Will AI Replace QAs?
It is tempting to imagine which is easier for AI to replace: a tester or a developer. It is easier to generate a test than to generate code. On the other hand, generating meaningful tests requires more imagination. After all, coding transforms a requirement into code that makes the application work, while testing should transform a requirement into one or more tests that should make the application break.
On a large scale, test design is simpler than coding, though. Building a large information system is much more challenging than writing code for a single function. Designing tests for a large information system is not much more difficult than designing tests for an individual feature. It’s just more work. The test setup may be much more challenging, though.

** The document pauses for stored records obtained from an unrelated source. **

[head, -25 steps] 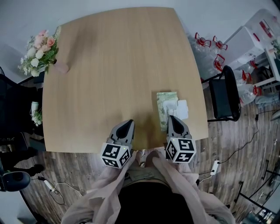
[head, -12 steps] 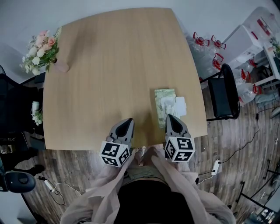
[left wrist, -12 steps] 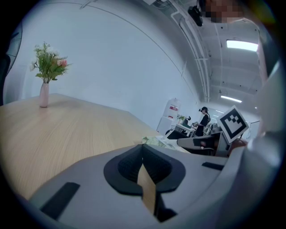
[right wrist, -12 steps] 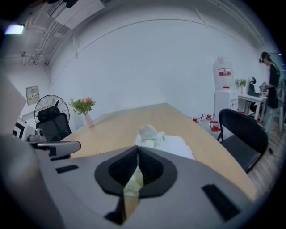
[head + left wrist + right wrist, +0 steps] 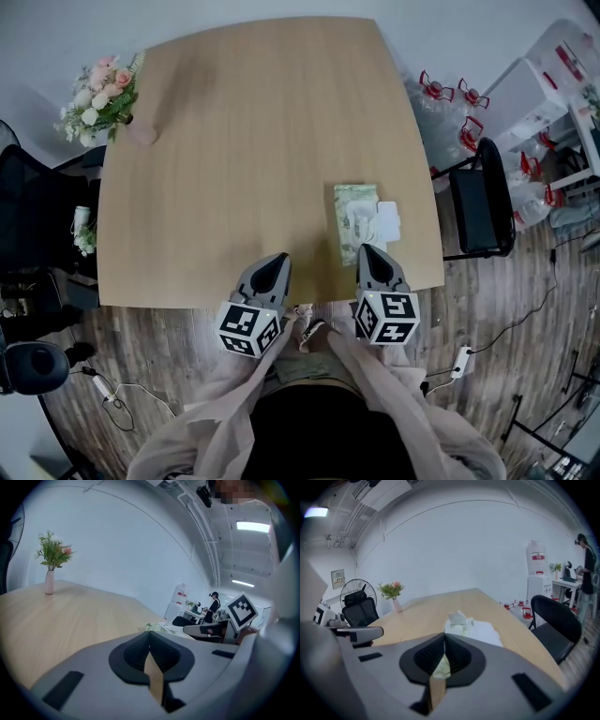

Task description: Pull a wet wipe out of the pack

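While poised over the near edge of the table [image 5: 234, 141], held left gripper [image 5: 277, 259] and right gripper [image 5: 366, 250] both pinched together, empty. Just beyond the right gripper, found the pack [image 5: 352, 208] lying flat on the table, white wipe [image 5: 388, 221] against its right side. Farthest off, at the left corner: vase of flowers [image 5: 99, 97].

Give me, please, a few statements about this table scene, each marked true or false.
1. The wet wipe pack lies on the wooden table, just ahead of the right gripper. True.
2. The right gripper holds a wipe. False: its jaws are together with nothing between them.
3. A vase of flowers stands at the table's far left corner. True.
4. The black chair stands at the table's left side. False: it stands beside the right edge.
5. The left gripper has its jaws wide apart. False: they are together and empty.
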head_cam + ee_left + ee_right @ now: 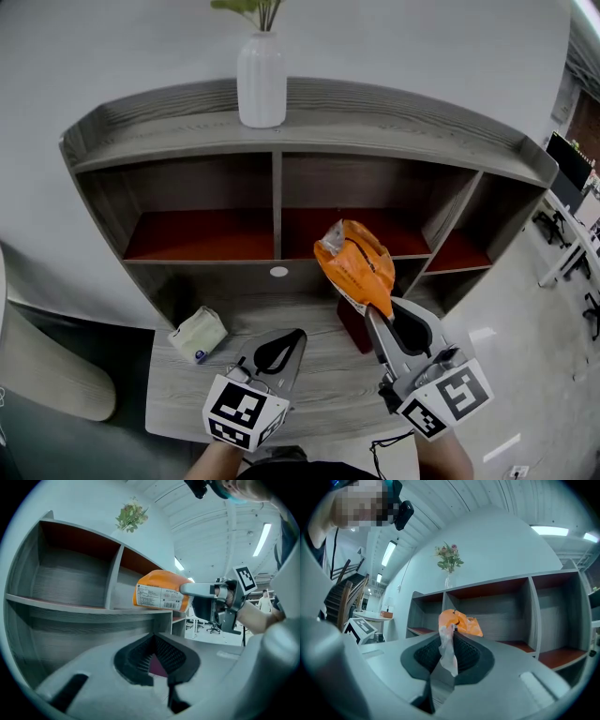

For example, setting up and verifying a test that creates an order in a mobile app that gets processed in Salesforce and then flows for fulfillment in SAP is a very complex task—although the test scenario itself is quite straightforward. We will need AI-assisted humans as well as human-assisted AI.
Even these small examples prove that things will be very different already in the near future. AI will improve the speed and productivity of building software, but it will not yet be able to build the software and assure its quality autonomously.
If I were a full-time software tester today, I would not worry about AI taking my job. I would worry about how I can test the AI.